Closed jodavies closed 3 months ago
Since I have a (non-trivial) crashing example, I was able to investigate further. I cout the intermediate steps in poly_ratfun_normalize
using the to_string()
method of poly.
After https://github.com/vermaseren/form/blob/master/sources/polywrap.cc#L791 I can see that gcd1 and gcd2 have correctly been set to 1.
If I print the four individual factors on the following lines they are as expected: "1" is divided out correctly. However, if I print den1 after https://github.com/vermaseren/form/blob/master/sources/polywrap.cc#L794 it is zero. The later error Division by zero during normalization
is of course what one now expects.
This product is ultimately a call to mul_univar in poly.cc. On entry to mul_univar the input polys a,b have the correct values. On exit c is 0. The problem here is that minpow and maxpow are computed incorrectly because in fact, one of the input polynomials is sorted in the wrong order; it is "lowfirst". Thus the following loop never runs.
The issue is further up the chain then: somewhere one of the polynomials has not been sorted, or sorted in the wrong order. I will continue investigating...
I attach a relatively minimal example. It requires a procedure which I also include. minimal-crash.tar.gz
In the tarball are log files for two of the terms in minimal.h: Term "L3" demonstrates the division by zero problem. Term "L2" silently produces incorrect output (!!).
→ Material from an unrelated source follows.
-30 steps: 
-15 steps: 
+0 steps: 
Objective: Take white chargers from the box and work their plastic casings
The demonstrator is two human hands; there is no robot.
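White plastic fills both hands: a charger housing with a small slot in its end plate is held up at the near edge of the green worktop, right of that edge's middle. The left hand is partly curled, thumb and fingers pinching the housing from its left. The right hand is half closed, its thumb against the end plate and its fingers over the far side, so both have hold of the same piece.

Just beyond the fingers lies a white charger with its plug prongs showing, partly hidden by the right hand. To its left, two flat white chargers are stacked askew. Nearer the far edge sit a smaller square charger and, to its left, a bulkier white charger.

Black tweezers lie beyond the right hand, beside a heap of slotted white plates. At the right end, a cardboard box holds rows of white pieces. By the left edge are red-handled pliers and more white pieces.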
In both files you can see the term printed at various places in the procedure in denexpand.prc, and additionally spam from poly_ratfun_normallize, I include a patch file to duplicate this. polywrap.patch.gz
It seems that the problem comes from enabling PolyRatFun
together with Collect
, which perhaps causes some incompatibility of the term ordering inside the rational function (so, workaround: inserting .sort
). A more minimized example:
CFunction rat,rat1;
Symbol x;
Local F = rat(1,1+x^2)*rat1(1,1+x);
AntiBracket rat;
.sort
CFunction collect;
PolyRatFun rat;
Collect collect;
Print "0: %t";
Identify collect(x?) = x;
Print "1: %t";
Identify rat1(?a) = rat(?a);
Print "2: %t"; * <-- Looks wrong!!
.end
FORM 4.2.1 (Aug 28 2019, v4.2.1-5-g4057c65) 64-bits Run: Wed Nov 27 16:58:44 2019
CFunction rat,rat1;
Symbol x;
Local F = rat(1,1+x^2)*rat1(1,1+x);
AntiBracket rat;
.sort
Time = 0.00 sec Generated terms = 1
F Terms in output = 1
Bytes used = 184
CFunction collect;
PolyRatFun rat;
Collect collect;
Print "0: %t";
Identify collect(x?) = x;
Print "1: %t";
Identify rat1(?a) = rat(?a);
Print "2: %t"; * <-- Looks wrong!!
.end
0: + rat1(1,1 + x)*collect(rat(1,1 + x^2))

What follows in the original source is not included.